• **WHAT TO DO**
Please copy each line of the listing below precisely, excluding the images.

START PROVIDED MATERIAL

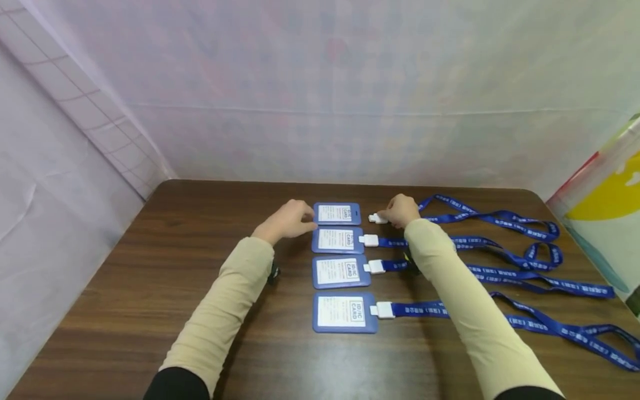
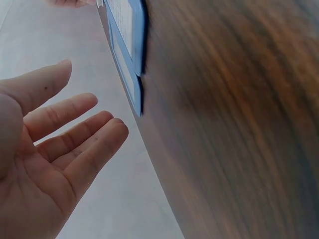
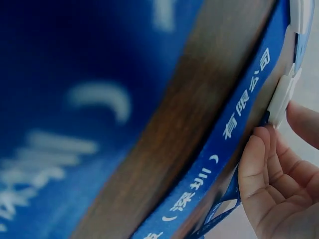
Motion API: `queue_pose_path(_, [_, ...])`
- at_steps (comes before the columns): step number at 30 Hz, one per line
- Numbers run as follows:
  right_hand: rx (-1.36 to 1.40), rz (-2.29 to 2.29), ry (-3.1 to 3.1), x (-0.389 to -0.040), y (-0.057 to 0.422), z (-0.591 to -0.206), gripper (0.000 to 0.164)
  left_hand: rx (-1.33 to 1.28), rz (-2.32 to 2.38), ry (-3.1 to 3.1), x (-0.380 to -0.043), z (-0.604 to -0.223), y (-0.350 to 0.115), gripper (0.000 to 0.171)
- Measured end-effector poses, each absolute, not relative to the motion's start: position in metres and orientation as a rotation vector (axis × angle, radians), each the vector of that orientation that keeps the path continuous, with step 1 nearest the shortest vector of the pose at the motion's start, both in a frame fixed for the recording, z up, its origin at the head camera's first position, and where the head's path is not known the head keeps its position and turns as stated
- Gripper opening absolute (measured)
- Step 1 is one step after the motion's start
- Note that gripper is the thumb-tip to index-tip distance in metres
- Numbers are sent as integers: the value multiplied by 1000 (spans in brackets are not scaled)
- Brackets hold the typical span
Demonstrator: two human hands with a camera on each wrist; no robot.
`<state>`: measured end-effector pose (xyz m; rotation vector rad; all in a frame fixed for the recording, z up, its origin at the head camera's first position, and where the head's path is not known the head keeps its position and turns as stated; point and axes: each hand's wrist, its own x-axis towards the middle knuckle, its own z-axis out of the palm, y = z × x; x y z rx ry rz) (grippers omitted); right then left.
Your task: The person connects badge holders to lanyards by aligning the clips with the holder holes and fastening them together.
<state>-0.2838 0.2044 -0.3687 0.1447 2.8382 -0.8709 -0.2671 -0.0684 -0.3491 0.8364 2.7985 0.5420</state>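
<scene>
Several blue ID card holders lie in a column on the table. The farthest ID card holder [image 1: 336, 214] has no clip on it. My left hand [image 1: 287, 221] is just left of that holder; in the left wrist view its fingers [image 2: 82, 149] are spread, with nothing between them. My right hand [image 1: 400, 211] pinches the white clip [image 1: 378, 218] of the farthest blue lanyard [image 1: 492, 218], a small gap to the right of the holder. In the right wrist view, thumb and fingers grip this white clip [image 3: 282, 99].
Nearer me, the other holders, such as the closest one [image 1: 345, 313], are joined by white clips [image 1: 384, 310] to blue lanyards [image 1: 565, 329] stretching right. The brown wooden table [image 1: 165, 266] ends at a white cloth backdrop [image 1: 300, 144]. A yellow-printed item [image 1: 607, 194] stands at the right.
</scene>
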Motion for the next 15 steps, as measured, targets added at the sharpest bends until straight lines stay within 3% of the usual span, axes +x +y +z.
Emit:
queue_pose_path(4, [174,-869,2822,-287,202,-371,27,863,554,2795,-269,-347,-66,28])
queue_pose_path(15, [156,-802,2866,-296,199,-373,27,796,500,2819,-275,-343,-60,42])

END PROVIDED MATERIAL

• **SOLVED EXERCISE**
Motion API: `queue_pose_path(_, [_, ...])`
- at_steps (comes before the columns): step number at 30 Hz, one per line
- Numbers run as follows:
  right_hand: rx (-1.36 to 1.40), rz (-2.29 to 2.29), ry (-3.1 to 3.1), x (-0.389 to -0.040), y (-0.057 to 0.422), z (-0.591 to -0.206), gripper (0.000 to 0.164)
  left_hand: rx (-1.33 to 1.28), rz (-2.32 to 2.38), ry (-3.1 to 3.1), x (-0.380 to -0.043), z (-0.604 to -0.223), y (-0.350 to 0.115), gripper (0.000 to 0.171)
- Measured end-effector poses, each absolute, not relative to the motion's start: position in metres and orientation as a rotation vector (axis × angle, radians), each the vector of that orientation that keeps the path continuous, with step 1 nearest the shortest vector of the pose at the motion's start, both in a frame fixed for the recording, z up, its origin at the head camera's first position, and where the head's path is not known the head keeps its position and turns as stated
- Gripper opening absolute (measured)
- Step 1 is one step after the motion's start
- Note that gripper is the thumb-tip to index-tip distance in metres
- Numbers are sent as integers: the value multiplied by 1000 (spans in brackets are not scaled)
- Brackets hold the typical span
Demonstrator: two human hands with a camera on each wrist; no robot.
`<state>`: measured end-effector pose (xyz m; rotation vector rad; all in a frame fixed for the recording, z up, its origin at the head camera's first position, and where the head's path is not known the head keeps its position and turns as stated; point and axes: each hand's wrist, its own x-axis towards the middle knuckle, its own z-axis out of the palm, y = z × x; x y z rx ry rz) (grippers omitted); right then left.
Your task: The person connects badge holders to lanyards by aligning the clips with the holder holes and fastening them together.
<state>-0.2838 0.2044 -0.3687 0.1447 2.8382 -0.8709 -0.2671 -0.0684 -0.3491 0.8364 2.7985 0.5420</state>
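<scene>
Several blue ID card holders lie in a column on the table. The farthest ID card holder [image 1: 336, 214] has no clip on it. My left hand [image 1: 287, 221] is just left of that holder; in the left wrist view its fingers [image 2: 82, 149] are spread, with nothing between them. My right hand [image 1: 400, 211] pinches the white clip [image 1: 378, 218] of the farthest blue lanyard [image 1: 492, 218], a small gap to the right of the holder. In the right wrist view, thumb and fingers grip this white clip [image 3: 282, 99].
Nearer me, the other holders, such as the closest one [image 1: 345, 313], are joined by white clips [image 1: 384, 310] to blue lanyards [image 1: 565, 329] stretching right. The brown wooden table [image 1: 165, 266] ends at a white cloth backdrop [image 1: 300, 144]. A yellow-printed item [image 1: 607, 194] stands at the right.
</scene>
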Motion for the next 15 steps, as measured, targets added at the sharpest bends until straight lines stay within 3% of the usual span, axes +x +y +z.
Emit:
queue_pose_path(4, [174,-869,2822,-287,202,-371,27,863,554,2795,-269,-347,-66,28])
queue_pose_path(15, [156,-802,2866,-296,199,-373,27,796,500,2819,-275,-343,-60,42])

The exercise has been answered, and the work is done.